Task to carry out
Below are the entries. Transcribe exactly the lines from the one with "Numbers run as" through the one with "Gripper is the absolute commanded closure", ends included, and leave out all others.

Extracted data entries:
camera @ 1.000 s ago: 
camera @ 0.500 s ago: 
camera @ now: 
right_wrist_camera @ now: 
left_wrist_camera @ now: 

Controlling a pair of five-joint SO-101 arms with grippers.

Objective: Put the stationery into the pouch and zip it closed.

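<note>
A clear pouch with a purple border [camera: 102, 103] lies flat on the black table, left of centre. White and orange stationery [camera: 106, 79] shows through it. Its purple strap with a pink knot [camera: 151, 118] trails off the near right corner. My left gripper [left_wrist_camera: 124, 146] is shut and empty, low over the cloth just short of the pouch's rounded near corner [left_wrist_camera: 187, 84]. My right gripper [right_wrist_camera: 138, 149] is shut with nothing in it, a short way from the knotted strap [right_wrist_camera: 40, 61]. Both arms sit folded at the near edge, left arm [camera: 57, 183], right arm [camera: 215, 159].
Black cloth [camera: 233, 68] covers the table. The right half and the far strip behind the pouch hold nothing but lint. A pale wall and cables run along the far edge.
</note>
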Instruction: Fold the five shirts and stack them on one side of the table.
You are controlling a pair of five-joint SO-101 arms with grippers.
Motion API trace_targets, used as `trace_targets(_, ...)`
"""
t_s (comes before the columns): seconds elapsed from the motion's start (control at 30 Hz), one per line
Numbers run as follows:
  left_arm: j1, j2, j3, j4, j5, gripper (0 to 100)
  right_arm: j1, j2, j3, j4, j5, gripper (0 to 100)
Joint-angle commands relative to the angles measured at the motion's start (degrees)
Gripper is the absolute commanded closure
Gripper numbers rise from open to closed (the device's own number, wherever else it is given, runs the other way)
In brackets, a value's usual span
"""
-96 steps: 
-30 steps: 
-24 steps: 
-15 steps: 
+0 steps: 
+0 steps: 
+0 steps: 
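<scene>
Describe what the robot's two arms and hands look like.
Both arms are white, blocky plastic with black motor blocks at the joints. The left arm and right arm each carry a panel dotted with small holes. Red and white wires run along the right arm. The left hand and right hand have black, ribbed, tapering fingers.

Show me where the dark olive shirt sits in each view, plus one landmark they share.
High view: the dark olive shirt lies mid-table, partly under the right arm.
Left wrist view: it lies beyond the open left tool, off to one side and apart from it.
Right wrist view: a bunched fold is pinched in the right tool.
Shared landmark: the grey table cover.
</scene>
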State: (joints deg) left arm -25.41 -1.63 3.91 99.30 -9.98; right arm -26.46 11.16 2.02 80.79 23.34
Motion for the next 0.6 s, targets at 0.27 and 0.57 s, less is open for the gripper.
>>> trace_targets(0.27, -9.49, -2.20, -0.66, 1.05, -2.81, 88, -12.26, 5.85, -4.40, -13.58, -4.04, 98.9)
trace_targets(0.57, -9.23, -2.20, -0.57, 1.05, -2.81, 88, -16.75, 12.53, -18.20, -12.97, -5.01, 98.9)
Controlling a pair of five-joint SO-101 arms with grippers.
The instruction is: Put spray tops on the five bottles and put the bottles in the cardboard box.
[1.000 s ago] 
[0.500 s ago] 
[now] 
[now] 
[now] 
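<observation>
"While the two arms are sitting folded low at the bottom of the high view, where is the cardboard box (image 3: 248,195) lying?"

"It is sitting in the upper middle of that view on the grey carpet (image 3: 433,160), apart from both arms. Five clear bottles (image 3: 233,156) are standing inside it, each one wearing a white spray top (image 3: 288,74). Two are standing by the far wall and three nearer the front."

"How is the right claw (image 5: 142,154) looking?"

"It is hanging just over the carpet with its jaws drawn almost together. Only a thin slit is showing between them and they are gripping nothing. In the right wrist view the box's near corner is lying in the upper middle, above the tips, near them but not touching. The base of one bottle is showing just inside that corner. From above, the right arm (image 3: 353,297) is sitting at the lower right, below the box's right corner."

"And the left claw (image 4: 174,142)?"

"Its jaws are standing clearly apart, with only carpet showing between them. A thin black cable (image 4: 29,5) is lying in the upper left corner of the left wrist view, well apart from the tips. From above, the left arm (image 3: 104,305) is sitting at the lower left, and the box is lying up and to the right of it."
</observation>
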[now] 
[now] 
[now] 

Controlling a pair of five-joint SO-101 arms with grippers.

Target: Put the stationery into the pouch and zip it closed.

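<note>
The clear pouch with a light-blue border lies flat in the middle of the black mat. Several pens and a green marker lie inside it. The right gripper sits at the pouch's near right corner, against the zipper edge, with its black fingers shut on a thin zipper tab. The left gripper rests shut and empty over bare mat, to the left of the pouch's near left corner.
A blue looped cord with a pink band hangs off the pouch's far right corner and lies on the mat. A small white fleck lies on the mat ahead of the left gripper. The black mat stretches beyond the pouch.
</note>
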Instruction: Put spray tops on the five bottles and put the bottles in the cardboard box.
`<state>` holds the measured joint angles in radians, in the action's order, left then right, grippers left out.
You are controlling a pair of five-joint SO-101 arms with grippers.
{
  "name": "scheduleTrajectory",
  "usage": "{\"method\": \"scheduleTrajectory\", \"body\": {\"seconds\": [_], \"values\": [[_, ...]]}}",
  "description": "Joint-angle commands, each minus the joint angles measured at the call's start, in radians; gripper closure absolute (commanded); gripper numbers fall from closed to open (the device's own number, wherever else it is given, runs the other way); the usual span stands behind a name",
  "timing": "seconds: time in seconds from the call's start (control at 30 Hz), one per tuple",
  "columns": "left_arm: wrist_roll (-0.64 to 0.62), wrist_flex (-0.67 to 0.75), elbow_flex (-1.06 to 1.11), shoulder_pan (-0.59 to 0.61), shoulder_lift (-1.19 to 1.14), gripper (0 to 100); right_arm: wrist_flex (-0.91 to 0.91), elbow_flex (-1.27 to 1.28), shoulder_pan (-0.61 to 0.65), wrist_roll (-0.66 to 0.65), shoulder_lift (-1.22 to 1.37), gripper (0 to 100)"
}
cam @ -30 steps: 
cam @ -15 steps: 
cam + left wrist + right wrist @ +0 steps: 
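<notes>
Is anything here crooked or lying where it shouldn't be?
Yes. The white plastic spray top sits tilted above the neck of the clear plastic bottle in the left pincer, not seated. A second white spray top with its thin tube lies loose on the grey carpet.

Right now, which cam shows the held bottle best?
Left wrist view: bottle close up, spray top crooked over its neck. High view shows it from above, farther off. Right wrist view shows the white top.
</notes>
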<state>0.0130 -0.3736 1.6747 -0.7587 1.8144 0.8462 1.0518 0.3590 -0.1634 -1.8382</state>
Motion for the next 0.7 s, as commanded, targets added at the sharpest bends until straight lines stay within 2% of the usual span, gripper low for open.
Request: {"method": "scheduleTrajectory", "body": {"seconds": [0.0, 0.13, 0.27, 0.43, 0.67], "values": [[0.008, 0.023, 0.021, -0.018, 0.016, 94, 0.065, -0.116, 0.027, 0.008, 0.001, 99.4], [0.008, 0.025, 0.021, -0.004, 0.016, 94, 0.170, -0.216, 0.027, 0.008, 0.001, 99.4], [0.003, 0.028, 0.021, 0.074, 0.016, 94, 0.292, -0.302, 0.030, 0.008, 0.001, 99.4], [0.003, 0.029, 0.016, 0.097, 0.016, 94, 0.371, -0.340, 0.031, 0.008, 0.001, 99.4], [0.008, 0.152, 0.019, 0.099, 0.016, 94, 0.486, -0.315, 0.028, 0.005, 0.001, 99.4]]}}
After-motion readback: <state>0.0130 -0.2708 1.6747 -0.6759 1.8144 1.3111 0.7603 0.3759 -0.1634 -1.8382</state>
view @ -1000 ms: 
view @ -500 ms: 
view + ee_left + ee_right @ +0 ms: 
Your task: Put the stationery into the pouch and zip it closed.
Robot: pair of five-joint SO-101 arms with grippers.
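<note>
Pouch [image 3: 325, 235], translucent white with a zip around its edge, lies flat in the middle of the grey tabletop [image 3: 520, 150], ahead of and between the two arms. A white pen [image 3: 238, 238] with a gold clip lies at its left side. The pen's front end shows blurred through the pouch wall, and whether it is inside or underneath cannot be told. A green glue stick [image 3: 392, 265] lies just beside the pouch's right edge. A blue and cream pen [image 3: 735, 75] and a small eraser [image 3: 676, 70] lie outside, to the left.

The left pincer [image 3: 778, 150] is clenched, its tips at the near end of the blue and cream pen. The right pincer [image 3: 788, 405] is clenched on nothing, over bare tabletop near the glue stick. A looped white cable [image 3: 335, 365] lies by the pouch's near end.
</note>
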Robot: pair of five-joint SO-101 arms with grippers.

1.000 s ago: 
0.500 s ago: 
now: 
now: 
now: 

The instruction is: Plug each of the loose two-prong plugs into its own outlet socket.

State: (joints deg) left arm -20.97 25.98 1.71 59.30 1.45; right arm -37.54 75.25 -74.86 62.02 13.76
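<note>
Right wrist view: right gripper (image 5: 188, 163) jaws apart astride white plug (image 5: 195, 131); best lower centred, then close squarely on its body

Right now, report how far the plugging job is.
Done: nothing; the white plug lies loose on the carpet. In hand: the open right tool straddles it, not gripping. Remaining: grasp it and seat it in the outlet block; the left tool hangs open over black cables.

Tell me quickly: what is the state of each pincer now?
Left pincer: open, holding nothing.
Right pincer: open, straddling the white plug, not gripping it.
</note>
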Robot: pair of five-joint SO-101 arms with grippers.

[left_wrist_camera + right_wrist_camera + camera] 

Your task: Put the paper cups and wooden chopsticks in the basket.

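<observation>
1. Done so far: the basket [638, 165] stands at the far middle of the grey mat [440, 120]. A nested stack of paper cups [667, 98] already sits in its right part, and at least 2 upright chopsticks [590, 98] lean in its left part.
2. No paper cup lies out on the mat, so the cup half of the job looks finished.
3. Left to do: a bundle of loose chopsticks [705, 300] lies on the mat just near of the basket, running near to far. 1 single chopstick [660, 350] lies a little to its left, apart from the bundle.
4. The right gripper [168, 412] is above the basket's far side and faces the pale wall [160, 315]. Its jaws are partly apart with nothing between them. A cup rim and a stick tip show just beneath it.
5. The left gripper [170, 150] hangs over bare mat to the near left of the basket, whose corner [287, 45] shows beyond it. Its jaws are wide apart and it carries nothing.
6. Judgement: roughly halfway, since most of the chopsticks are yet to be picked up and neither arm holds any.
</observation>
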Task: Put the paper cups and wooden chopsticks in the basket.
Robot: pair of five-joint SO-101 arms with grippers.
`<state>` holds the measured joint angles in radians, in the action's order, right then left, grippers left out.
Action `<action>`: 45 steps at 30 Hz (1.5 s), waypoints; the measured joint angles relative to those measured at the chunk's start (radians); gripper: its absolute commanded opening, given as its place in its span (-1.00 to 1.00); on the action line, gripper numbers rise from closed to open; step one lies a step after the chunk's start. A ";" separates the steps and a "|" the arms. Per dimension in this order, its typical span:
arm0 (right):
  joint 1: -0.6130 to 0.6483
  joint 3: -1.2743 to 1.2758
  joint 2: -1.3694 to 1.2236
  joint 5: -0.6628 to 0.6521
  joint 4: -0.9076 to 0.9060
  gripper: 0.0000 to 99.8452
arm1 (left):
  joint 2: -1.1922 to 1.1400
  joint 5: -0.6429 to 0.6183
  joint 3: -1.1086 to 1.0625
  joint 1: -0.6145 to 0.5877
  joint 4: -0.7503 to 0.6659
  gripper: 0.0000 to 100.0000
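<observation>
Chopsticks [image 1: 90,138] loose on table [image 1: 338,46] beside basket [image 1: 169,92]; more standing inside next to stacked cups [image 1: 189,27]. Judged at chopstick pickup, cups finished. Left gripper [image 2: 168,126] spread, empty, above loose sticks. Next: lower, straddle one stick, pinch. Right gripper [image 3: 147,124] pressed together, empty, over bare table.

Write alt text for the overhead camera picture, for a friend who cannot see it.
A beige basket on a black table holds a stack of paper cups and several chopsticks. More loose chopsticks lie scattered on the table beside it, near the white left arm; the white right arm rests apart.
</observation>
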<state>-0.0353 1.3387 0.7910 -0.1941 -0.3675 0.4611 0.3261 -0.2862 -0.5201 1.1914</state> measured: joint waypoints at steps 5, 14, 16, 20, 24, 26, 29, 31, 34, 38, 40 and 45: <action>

Solution
Numbers run as follows:
  left_arm: j1, j2, j3, j4, j5, gripper (0 to 100)
  right_arm: j1, j2, j3, j4, j5, gripper (0 to 100)
Joint-angle commands relative to the angles measured at the motion's start (degrees)
Gripper is the absolute commanded closure

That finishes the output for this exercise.